El gobierno de Estados Unidos enfrenta la inminencia de un nuevo cierre parcial a partir de la medianoche de este viernes 30 de enero, luego de que los senadores demócratas anunciaran que no apoyarán el paquete presupuestario que incluye la financiación del Departamento de Seguridad Nacional.
El desacuerdo se produce en medio de una fuerte polémica por la muerte de Alex Pretti, un ciudadano estadounidense abatido por agentes fronterizos en Minnesota.
El líder de la mayoría demócrata en el Senado, Chuck Schumer, confirmó que su bancada no dará los 60 votos necesarios para aprobar el conjunto de seis leyes de asignaciones si no se retira el capítulo sobre el Departamento de Seguridad Nacional (DHS).
“Esta no es una situación de ley y orden. Esto es caos”, sostuvo Schumer, quien enumeró una serie de demandas para modificar los procedimientos de detención y uso de fuerza de los agentes federales.
Entre las condiciones planteadas por los demócratas se encuentran la creación de un código de conducta obligatorio para los agentes de inmigración, la exigencia de que lleven cámaras corporales y la coordinación con la policía local para las detenciones. También reclaman la eliminación de las patrullas itinerantes y la obligación de portar identificación visible.
“Ninguno de estos cambios es revolucionario”, afirmó el senador Chris Murphy, líder demócrata en la subcomisión de Seguridad Nacional.
La postura cuenta con el respaldo del senador independiente Angus King, quien advirtió que bloquearía el paquete si no se revisa el gasto en inmigración.
En respuesta, el líder republicano en el Senado, John Thune, insistió en que cualquier cambio al proyecto de ley debería ser negociado directamente con la Casa Blanca y que no es viable modificar la legislación a último momento.
“Podemos conversar sobre supervisión adicional o nuevas leyes, pero no a costa de cerrar el gobierno”, advirtió el senador John Cornyn, también republicano. Otros legisladores, como Lisa Murkowski y John Kennedy, se mostraron abiertos a separar la financiación de Seguridad Nacional del resto del paquete.
El presidente Donald Trump enfrenta presiones tanto de su propio partido como de la oposición, debido al rechazo a las tácticas de inmigración y a la posibilidad de que un nuevo cierre agrave la inestabilidad económica.
“La Casa Blanca está abierta a negociar”, afirmó Thune.

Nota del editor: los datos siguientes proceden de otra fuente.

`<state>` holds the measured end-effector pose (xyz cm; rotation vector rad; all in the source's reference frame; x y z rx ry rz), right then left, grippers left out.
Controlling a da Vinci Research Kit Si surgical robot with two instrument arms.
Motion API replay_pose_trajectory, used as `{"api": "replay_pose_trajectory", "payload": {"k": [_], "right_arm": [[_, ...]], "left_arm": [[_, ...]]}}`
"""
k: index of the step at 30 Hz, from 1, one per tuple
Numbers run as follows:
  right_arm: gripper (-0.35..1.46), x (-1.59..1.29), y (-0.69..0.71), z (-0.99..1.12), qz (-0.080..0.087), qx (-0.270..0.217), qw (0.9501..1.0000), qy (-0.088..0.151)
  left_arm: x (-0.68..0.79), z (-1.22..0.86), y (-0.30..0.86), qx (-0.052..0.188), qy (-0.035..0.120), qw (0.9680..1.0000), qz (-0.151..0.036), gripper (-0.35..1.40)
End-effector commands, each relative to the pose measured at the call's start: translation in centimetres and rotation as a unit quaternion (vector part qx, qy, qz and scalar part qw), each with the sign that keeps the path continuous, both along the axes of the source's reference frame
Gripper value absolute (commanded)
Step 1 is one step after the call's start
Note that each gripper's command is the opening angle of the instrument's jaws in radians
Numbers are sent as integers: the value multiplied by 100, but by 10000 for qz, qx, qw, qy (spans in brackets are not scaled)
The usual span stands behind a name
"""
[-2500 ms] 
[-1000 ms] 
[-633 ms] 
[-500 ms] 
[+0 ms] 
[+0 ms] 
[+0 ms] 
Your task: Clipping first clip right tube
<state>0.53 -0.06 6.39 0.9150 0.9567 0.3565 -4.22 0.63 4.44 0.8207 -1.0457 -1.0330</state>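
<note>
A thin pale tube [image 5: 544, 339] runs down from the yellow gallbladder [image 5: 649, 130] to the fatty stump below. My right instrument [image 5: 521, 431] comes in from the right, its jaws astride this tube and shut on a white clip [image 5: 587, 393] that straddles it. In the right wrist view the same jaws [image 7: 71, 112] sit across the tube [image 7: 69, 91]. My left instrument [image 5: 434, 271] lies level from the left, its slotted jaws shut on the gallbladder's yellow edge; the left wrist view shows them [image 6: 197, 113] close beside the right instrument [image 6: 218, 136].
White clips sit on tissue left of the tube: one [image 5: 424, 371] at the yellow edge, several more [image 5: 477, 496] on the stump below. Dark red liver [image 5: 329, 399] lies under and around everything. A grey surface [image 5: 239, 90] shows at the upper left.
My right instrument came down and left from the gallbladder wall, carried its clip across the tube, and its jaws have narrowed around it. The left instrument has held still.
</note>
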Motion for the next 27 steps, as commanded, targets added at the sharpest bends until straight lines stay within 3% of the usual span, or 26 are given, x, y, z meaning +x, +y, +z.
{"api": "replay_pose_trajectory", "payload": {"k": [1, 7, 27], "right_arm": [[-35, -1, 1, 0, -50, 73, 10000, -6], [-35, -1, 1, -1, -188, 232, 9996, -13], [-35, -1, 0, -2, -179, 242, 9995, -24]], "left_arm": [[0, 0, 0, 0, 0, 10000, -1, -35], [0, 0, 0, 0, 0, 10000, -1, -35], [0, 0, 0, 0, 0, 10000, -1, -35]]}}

La Cámara de Representantes, controlada por los republicanos, permanece fuera de sesión esta semana, lo que dificulta acelerar cualquier enmienda al proyecto de ley.
El presidente de la Cámara, Mike Johnson, hasta ahora no ha convocado a los legisladores a regresar a Washington ni ha indicado si permitiría modificaciones al paquete presupuestario. En una carta, el Freedom Caucus, el grupo republicano más conservador, reiteró su apoyo al presidente y rechazó cualquier cambio que elimine los fondos para Seguridad Nacional.
De no alcanzarse un acuerdo antes de la medianoche del viernes, el cierre parcial detendría las operaciones en departamentos clave como Defensa, Salud, Educación, Transporte, Tesoro y Estado, además de afectar agencias como la Administración de Pequeños Negocios.
El Servicio de Impuestos Internos se vería limitado en plena temporada de presentación de declaraciones, mientras que los préstamos a pequeñas empresas y pagos a contratistas del Pentágono quedarían suspendidos. Los empleados federales no esenciales serían enviados a casa sin sueldo, aunque los agentes de ICE y la Patrulla Fronteriza seguirían trabajando bajo la categoría de personal esencial.
El cierre parcial también generaría incertidumbre sobre la publicación de datos económicos fundamentales, como el próximo informe de desempleo. Todo esto sucede mientras Estados Unidos enfrenta una tormenta invernal que ha paralizado ciudades y ha obligado a cancelar sesiones legislativas, reduciendo aún más el margen para negociar antes del vencimiento del plazo el viernes.
El último cierre parcial del gobierno federal, ocurrido entre octubre y noviembre de 2025, se extendió 43 días y fue el más largo de la historia del país. Las diferencias en aquella ocasión giraron en torno a la financiación de subsidios de salud, mientras que el actual conflicto se centra en la política migratoria y la supervisión de los agentes federales tras los recientes incidentes mortales.